GRAMOPHONE: From Where I Sit – July 2020
Written from lockdown (I never thought I’d write those words) where I am putting the finishing touches to a survey of Decca’s bumper box of Karajan remasterings for BBC Radio 3’s ‘Record Review’. It will be a telephone encounter with presenter Andrew McGregor and that in itself lends a whole new dimension to the notion of phoning in one’s performance. Andrew will be at home too, of course, though he won’t be at the mercy of British Telecom but rather properly miked up in a makeshift studio by his BBC support team. By the time you read this you will know how reliable or otherwise our connection turned out to be.
But then again in the early days of broadcasting it was the telephone – thanks to Alexander Graham Bell – that conveyed all manner of entertainment into people’s homes. Subscribers (initially the better off) would be provided with custom-made headsets via which they could access music and the spoken word across a wide range of disciplines. As early as 1881 live performances from Paris’ two opera houses were relayed to a specially created stand at the Great Electrical Exhibition. The first live Covent Garden performances were transmitted in this way to private homes, gentlemen’s clubs and hotels. But it was in Budapest, not Paris or London, that Telefon Hirmondo created what we would come to recognise as a fully functioning radio station with a daily schedule of news, views and music.
It’s amazing how little known any of this is. I myself was amazed by the revelations when I presented a Radio 3 Sunday Feature entitled ‘The Pleasure Telephone’ back in 2011. Dubious though the title might sound (I like its capriciousness) this documentary put me in touch with a wide range of experts and archivists on the subject of early broadcasting and even spirited me to the stage of Paris’ Opéra Comique where I could commune with Bizet over the impending premiere of Carmen. Imagine picking up the telephone and hearing that.

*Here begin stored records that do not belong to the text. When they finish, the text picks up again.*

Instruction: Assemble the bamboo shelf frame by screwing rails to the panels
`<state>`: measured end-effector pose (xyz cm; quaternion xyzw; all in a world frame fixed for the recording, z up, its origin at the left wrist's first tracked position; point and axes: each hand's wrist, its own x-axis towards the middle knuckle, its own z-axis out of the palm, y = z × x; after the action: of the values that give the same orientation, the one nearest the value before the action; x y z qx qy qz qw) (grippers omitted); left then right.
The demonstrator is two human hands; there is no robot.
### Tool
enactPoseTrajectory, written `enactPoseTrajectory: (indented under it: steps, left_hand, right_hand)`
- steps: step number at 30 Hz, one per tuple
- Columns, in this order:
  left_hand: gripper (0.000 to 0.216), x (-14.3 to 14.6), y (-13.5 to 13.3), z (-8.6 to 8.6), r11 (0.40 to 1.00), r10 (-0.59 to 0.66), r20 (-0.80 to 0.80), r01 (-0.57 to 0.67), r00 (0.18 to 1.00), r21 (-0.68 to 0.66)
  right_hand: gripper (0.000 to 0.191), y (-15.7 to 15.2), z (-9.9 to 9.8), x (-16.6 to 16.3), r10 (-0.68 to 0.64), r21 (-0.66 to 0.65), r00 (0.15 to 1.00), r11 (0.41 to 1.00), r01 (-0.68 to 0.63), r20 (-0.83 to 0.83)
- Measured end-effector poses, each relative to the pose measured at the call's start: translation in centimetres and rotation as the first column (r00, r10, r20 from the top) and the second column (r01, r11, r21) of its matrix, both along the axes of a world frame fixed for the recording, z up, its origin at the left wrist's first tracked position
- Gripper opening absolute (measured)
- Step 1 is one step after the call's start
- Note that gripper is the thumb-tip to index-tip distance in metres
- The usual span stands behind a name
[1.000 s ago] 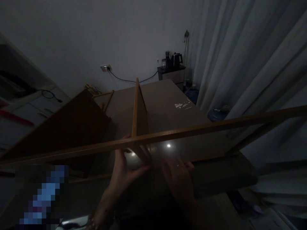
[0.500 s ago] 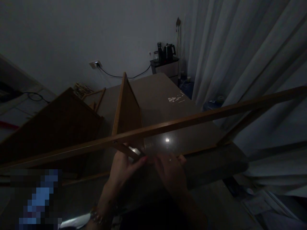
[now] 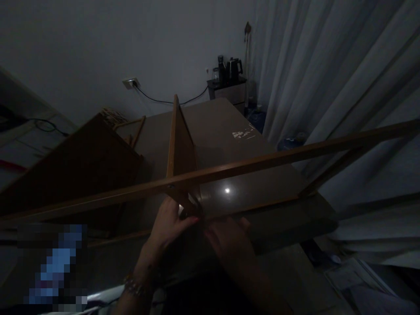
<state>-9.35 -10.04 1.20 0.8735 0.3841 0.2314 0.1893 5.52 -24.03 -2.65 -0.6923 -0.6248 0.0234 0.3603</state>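
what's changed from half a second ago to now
In view, the upright panel and crossbar have shifted right against the wall outlet, perhaps partly through head movement; the right hand sits slightly lower. No new hold or release shows. The left hand stays at the post; the kettle stays on the cabinet.

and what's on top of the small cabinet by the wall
On the cabinet stand a black kettle, a slim dark object and a clear glass container; anything behind them is hidden.
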Motion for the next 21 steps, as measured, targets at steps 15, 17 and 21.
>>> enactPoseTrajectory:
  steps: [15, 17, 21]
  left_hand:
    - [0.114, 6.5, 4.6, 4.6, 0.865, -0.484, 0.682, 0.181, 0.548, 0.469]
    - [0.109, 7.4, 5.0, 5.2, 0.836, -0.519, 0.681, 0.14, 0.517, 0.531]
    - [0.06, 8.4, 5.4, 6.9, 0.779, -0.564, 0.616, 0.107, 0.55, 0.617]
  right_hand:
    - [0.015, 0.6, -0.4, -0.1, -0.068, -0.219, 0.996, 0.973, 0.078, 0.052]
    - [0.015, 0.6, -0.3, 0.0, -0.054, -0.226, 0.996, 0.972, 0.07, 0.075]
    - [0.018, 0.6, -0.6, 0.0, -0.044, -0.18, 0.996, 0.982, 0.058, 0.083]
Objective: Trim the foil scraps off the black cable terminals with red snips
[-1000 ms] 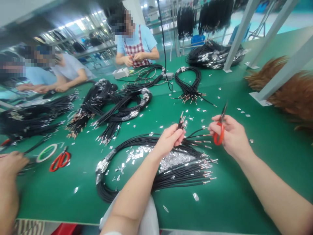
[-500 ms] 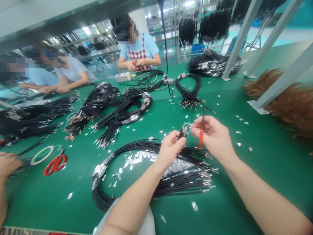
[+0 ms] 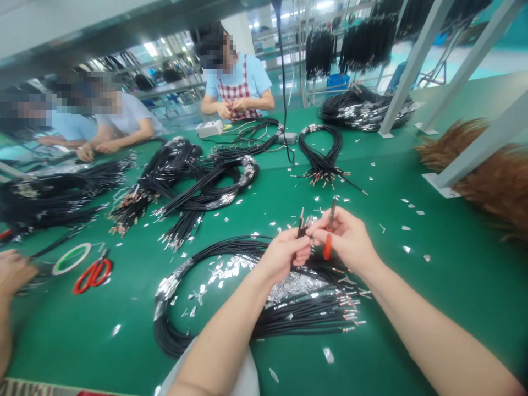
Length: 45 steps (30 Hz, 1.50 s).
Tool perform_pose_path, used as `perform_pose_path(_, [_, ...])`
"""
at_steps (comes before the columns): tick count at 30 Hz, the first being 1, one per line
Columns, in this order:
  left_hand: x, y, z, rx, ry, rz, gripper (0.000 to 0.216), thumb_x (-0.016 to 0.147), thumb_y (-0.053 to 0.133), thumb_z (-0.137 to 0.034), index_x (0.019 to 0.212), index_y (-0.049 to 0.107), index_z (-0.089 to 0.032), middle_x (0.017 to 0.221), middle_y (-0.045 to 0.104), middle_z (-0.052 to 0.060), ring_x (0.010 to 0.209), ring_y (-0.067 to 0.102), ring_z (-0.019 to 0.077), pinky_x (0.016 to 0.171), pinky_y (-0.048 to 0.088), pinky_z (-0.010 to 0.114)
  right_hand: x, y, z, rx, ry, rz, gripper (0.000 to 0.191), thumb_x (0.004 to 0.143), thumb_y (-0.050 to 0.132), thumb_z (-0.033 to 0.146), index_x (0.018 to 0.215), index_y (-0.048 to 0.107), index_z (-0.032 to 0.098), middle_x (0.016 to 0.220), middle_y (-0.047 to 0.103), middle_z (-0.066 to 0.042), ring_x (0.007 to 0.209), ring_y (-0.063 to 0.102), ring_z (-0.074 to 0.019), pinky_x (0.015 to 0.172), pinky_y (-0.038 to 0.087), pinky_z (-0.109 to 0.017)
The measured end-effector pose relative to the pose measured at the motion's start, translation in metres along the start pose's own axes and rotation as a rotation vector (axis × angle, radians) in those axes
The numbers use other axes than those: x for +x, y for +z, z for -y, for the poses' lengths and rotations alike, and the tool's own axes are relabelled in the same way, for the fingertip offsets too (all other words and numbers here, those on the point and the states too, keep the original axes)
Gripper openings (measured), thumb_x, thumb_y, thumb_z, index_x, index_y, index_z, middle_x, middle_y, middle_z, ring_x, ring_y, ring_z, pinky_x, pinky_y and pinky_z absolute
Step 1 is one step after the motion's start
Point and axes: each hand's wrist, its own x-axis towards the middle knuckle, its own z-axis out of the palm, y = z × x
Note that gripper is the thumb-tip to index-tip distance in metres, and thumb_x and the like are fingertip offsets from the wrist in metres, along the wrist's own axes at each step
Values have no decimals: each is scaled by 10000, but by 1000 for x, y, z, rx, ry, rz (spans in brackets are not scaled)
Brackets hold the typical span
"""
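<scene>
My left hand point(image 3: 284, 253) is closed around a few black cables point(image 3: 302, 223), whose stripped, coppery and silvery ends point up out of the fist. Close against it, my right hand point(image 3: 350, 236) pinches at these cable ends with thumb and forefinger. Tucked in that same hand is a pair of red-handled scissors point(image 3: 329, 245), dark blades upward. Below both hands lies a large looped bundle of black cables point(image 3: 198, 253), bound with shiny tape at its left bend. Silvery foil scraps point(image 3: 231, 268) are heaped inside the loop.
More black cable bundles point(image 3: 231, 181) lie across the green table point(image 3: 136, 335). Red scissors point(image 3: 94, 273) and a tape roll point(image 3: 72, 258) rest at left, near another person's hand point(image 3: 16, 272). Metal posts point(image 3: 474, 148) and a brown bristly heap point(image 3: 495, 165) stand at right. Co-workers sit opposite.
My right hand has come left and lower, closing the gap to my left hand, and the scissors moved with it. The cables in my left hand stand more upright.
</scene>
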Motion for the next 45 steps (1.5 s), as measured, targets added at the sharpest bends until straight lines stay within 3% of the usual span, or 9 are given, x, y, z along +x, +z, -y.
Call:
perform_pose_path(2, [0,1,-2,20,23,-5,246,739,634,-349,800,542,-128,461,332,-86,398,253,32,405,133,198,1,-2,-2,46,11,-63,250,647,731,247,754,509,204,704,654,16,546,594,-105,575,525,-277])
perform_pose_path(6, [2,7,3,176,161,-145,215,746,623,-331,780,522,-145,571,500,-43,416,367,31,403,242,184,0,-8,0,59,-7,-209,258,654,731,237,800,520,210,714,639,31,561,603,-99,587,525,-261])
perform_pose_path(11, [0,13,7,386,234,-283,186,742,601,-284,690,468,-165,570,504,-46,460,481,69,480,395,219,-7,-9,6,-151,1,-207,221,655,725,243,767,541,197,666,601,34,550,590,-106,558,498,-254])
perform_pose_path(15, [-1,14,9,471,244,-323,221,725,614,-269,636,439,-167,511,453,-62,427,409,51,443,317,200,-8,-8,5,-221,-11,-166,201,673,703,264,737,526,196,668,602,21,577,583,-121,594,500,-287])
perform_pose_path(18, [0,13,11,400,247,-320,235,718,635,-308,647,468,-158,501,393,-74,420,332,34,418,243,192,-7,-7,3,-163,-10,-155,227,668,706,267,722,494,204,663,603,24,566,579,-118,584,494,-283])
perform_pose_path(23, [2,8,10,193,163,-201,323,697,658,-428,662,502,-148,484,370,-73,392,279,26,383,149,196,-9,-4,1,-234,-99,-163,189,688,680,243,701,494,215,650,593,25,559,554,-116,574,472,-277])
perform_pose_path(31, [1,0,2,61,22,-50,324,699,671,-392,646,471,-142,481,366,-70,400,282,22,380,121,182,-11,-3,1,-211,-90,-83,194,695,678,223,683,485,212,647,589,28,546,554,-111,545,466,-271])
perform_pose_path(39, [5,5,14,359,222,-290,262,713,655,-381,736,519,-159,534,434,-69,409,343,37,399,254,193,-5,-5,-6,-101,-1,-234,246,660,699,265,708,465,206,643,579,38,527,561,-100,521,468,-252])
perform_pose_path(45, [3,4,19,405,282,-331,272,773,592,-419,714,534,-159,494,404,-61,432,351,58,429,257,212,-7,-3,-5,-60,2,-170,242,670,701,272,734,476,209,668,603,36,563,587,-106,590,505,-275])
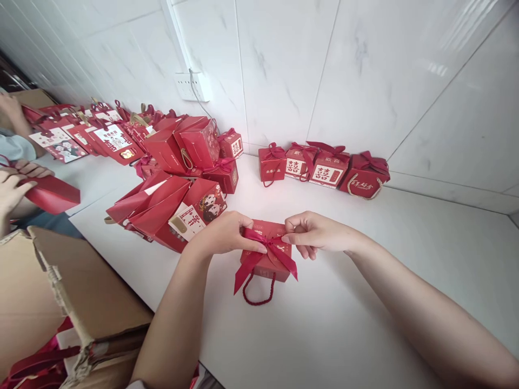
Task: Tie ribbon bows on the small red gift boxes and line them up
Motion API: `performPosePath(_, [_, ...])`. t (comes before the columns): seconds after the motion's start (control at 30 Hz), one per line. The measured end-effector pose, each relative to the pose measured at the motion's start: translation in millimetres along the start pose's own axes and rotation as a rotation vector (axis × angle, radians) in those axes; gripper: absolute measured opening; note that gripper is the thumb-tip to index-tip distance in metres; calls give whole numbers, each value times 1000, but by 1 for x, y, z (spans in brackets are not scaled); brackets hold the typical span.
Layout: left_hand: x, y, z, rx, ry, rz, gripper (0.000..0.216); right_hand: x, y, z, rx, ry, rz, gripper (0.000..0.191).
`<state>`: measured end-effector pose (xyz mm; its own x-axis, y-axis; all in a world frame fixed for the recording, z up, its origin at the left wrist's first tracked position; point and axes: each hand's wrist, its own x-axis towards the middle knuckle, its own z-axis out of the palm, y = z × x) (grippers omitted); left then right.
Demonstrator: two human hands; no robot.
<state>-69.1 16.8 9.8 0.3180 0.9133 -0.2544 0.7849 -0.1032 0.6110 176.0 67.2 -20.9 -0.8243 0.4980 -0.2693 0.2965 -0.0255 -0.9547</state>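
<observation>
A red gift box (271, 267) sits on the white table between my hands, with a dark red rope handle (258, 302) hanging toward me. A red satin ribbon (286, 260) is tied in a bow across its top, and its two tails spread over the front. My left hand (229, 233) is closed on the left loop of the bow, thumb lying near the knot. On the other side, my right hand (310, 233) pinches the right loop between thumb and fingers. Part of the box top is hidden by my fingers.
Bow-tied red boxes (330, 166) line the wall. Red boxes (158, 208) are heaped to my left, with more bags (115, 138) beyond. A cardboard carton (93, 281) stands at the lower left. At far left, another person's hands (16, 186) hold a red box (54, 193).
</observation>
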Motion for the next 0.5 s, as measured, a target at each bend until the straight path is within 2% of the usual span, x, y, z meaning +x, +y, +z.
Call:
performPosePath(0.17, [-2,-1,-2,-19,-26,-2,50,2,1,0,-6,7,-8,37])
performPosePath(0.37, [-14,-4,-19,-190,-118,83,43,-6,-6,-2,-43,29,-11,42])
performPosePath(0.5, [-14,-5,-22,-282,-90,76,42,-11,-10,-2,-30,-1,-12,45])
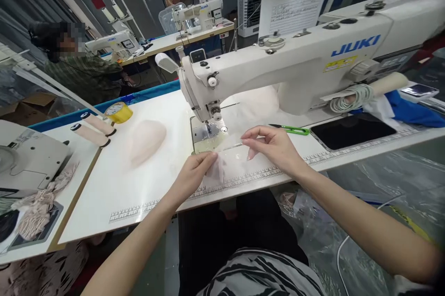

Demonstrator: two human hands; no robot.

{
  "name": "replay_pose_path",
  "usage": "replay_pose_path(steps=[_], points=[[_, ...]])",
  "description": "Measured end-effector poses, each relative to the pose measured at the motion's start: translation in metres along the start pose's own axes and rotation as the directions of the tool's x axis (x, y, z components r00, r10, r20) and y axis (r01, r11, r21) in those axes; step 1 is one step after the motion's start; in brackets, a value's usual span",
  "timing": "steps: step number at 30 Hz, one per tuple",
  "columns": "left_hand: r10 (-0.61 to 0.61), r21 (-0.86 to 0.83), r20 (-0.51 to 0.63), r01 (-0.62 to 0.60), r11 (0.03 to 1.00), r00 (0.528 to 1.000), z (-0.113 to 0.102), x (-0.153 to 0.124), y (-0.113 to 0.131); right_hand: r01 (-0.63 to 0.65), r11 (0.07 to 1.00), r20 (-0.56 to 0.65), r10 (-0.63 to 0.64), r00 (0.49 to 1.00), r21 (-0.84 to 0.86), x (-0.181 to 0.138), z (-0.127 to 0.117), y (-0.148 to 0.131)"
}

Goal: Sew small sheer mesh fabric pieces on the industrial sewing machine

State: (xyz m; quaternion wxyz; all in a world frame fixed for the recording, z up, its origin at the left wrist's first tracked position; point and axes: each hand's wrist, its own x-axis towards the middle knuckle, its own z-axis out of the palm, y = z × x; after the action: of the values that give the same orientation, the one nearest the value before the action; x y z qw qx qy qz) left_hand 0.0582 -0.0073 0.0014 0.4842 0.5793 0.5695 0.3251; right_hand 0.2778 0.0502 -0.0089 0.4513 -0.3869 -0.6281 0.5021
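Note:
A thin, sheer pale fabric (231, 168) lies in front of the white sewing machine (250, 68), just nearer to me than its needle and presser foot. My left hand (194, 173) pinches the fabric's left side between thumb and fingers. My right hand (276, 147) is closed at the thumb and forefinger on the upper right edge, which stretches between both hands. The other right fingers are curled. More pale sheer cloth (260, 103) is bunched under the machine arm. Left of the needle, a pale pink sheer piece (148, 140) rests on the table.
Green thread snips (294, 130) and a dark phone (352, 131) lie right of my right hand. A printed ruler (250, 178) runs along the table's front edge. Yellow tape (118, 112) and thread cones (92, 134) are at the left. A person (83, 68) sits beyond.

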Motion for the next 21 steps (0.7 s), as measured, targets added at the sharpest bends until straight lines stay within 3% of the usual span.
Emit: replay_pose_path(steps=[3, 5, 10, 13, 18, 21], points=[[-0.093, -0.183, 0.029, 0.097, 0.978, 0.995, -0.001, 0.003, -0.003, -0.007, 1.000, 0.044, 0.007, 0.999, -0.014, 0.010, 0.007, -0.002], [-0.072, -0.162, 0.039, 0.077, 0.984, 0.997, 0.003, 0.002, -0.001, -0.007, 1.000, 0.077, 0.008, 0.997, -0.019, 0.012, 0.012, -0.007], [0.214, 0.094, -0.044, -0.209, 0.973, 0.976, 0.018, 0.000, 0.009, 0.002, 1.000, 0.234, -0.002, 0.972, 0.002, 0.008, 0.022, -0.025], [0.284, 0.113, -0.007, -0.282, 0.953, 0.959, 0.016, 0.000, 0.012, 0.017, 0.999, 0.152, -0.023, 0.988, 0.040, 0.006, 0.017, -0.034], [0.046, -0.210, 0.062, -0.032, 0.977, 0.997, 0.003, -0.003, 0.001, -0.089, 0.957, -0.020, 0.098, 0.995, 0.275, -0.005, -0.001, -0.036], [-0.007, -0.354, -0.045, -0.009, 0.935, 0.999, 0.003, -0.009, -0.009, -0.183, 0.916, -0.070, 0.221, 0.973, 0.358, -0.028, -0.006, -0.022]])
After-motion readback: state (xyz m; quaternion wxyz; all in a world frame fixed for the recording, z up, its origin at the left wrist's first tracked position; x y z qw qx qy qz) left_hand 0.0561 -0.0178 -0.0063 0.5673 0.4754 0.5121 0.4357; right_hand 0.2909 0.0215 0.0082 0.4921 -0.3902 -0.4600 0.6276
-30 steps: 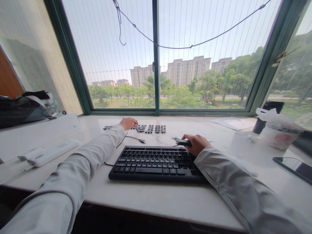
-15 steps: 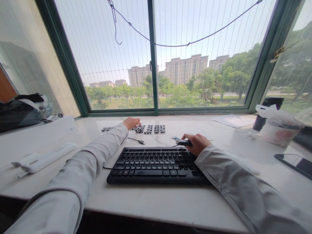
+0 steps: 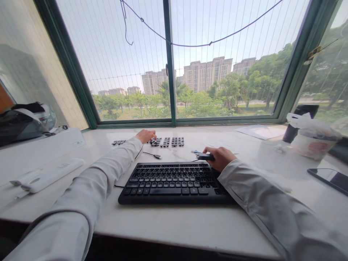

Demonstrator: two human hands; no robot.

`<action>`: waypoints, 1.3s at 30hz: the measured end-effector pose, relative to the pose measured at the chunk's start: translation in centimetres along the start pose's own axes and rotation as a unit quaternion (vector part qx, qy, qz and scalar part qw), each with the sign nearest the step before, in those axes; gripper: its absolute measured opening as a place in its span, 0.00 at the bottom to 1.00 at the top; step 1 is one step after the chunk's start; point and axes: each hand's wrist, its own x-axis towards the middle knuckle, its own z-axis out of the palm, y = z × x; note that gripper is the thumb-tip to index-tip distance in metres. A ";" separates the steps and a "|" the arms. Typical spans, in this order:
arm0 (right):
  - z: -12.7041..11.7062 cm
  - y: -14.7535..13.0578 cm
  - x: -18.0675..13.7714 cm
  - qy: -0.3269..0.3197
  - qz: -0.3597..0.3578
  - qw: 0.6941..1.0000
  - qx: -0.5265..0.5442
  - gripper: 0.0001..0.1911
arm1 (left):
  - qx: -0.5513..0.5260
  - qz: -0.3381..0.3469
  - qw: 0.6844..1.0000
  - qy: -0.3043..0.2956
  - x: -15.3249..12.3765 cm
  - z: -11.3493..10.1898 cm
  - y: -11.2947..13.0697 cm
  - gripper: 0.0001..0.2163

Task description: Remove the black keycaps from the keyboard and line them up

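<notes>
A black keyboard (image 3: 174, 182) lies on the white sill in front of me. Beyond it sit several rows of loose black keycaps (image 3: 170, 142). My left hand (image 3: 146, 136) reaches out to the left end of those keycaps, fingers curled down on them; whether it holds one is hidden. My right hand (image 3: 220, 158) rests at the keyboard's far right corner, closed on a small black tool (image 3: 204, 157). A thin black cable with a USB plug (image 3: 157, 157) trails between the keycaps and the keyboard.
A white long box (image 3: 45, 176) and a dark bag (image 3: 20, 125) sit at the left. At the right stand a black flask (image 3: 299, 119), a bagged cup (image 3: 312, 139), a phone (image 3: 330, 178) and paper (image 3: 261, 131). The window (image 3: 170, 65) closes off the back.
My left hand slid slightly right along the keycap rows. The right hand kept its grip on the black tool. The view tilted a little.
</notes>
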 end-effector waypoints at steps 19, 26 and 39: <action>-0.2 -0.1 0.0 -0.011 0.004 1.000 0.002 0.12 | -0.013 -0.006 1.000 -0.003 0.2 -0.6 0.4 0.08; -0.3 -0.3 0.0 -0.009 0.004 1.000 -0.001 0.12 | -0.023 -0.008 1.000 -0.005 0.2 -0.6 0.4 0.08; -0.4 -0.4 -0.1 -0.012 0.006 1.000 -0.009 0.13 | -0.022 -0.041 0.999 0.005 0.2 -0.5 0.7 0.07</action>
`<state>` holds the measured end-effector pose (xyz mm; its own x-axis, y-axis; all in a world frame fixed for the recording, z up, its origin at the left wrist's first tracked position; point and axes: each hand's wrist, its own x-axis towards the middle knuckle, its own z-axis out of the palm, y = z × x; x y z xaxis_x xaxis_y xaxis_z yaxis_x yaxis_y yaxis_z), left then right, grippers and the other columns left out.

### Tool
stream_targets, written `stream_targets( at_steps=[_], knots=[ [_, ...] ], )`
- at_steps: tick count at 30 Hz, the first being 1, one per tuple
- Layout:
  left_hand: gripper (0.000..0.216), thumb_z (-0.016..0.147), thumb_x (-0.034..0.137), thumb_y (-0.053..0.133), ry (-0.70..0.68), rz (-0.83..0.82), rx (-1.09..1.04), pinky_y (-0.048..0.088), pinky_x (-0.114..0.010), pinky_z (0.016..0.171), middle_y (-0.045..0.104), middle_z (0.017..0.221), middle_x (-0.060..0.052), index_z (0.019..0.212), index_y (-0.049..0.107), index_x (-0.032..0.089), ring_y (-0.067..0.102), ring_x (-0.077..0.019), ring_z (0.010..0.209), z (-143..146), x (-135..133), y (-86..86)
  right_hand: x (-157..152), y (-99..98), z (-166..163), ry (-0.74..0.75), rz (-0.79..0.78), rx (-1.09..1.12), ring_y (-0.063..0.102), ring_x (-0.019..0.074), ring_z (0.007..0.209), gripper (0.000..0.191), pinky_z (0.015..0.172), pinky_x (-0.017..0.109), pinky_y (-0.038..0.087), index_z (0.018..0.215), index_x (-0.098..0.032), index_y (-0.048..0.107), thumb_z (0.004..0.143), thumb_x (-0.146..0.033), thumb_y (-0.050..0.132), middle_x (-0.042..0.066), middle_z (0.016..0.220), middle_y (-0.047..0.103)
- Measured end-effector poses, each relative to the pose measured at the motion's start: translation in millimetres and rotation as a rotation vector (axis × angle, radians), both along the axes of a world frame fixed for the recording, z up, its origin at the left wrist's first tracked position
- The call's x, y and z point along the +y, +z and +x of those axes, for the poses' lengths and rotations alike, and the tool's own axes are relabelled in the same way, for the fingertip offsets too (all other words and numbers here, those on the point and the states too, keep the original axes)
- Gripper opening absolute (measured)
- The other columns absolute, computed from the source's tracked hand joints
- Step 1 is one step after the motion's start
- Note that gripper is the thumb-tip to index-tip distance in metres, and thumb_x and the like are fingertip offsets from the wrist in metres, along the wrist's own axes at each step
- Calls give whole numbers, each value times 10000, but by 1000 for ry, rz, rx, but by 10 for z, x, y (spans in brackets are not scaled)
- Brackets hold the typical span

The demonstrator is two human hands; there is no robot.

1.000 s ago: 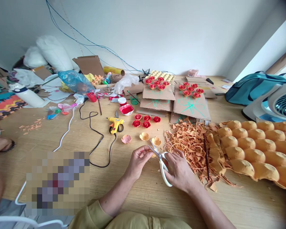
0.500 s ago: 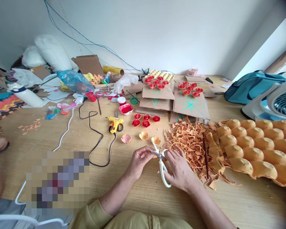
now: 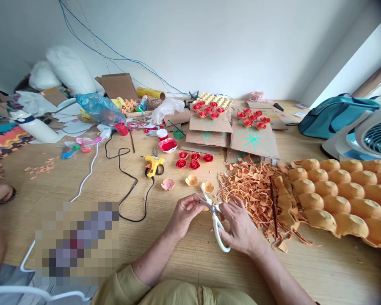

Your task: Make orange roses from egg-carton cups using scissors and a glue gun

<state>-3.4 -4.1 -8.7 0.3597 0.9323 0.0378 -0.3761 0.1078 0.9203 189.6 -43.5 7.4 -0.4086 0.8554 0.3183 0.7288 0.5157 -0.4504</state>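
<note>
White-handled scissors point(image 3: 220, 235) are in my right hand point(image 3: 241, 226), its thumb and fingers in the handle loops. Their blades stand apart and point up and left toward my left hand point(image 3: 186, 214). Between its pinched thumb and fingers is a small orange egg-carton piece point(image 3: 206, 208), mostly covered by the fingers and blades. Just beyond the hands lie two orange carton cups cut like petals, one a flower cup point(image 3: 207, 186) near the blade tips and the other a flower cup point(image 3: 191, 181) to its left. A pinkish flower cup point(image 3: 168, 184) sits farther left.
Orange carton scraps point(image 3: 250, 190) are heaped right of my hands, beside a large egg tray point(image 3: 333, 190). A yellow glue gun point(image 3: 153, 166) with a black cord lies left. Red paper roses point(image 3: 194, 164) and a red paint dish point(image 3: 168, 145) stand ahead. A co-worker's hand point(image 3: 0, 192) is far left.
The scissors have shifted and turned slightly, their handle a little lower and farther right. My left hand stays nearly in place.
</note>
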Motion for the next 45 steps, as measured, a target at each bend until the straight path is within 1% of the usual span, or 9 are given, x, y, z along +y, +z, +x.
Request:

During lockdown I have been doing my listening on headphones. That’s unusual for me as I prefer the ambience of a room and the space around my head when settling down for work or pleasure. But others in my building in Westminster (some of them MPs) have also been working from home and may or may not have appreciated thunderous reports of Mahler, Strauss, Shostakovich and so on seeping into the corridors. Nor would my partner – a teacher with pupils to cater for online – appreciate days and days of Herbert von Karajan’s Viennese adventures be it supersonic Strauss – Also sprach Zarathustra – or Holst’s The Planets (two of my favourites from that era) or epic opera from Puccini to Rimsky-Korsakov’s luxury upholstering of Mussorgsky’s Boris Godunov (which I publicly dislike but privately adore).
Lockdown should be (and I’m sure is) a time for music enthusiasts to indulge their passion and trawl their record collections with impunity. But whilst it’s grand to have more time privately to rediscover and to reevaluate I for one desperately miss the shared experience and cannot wait to see you all again on the other side.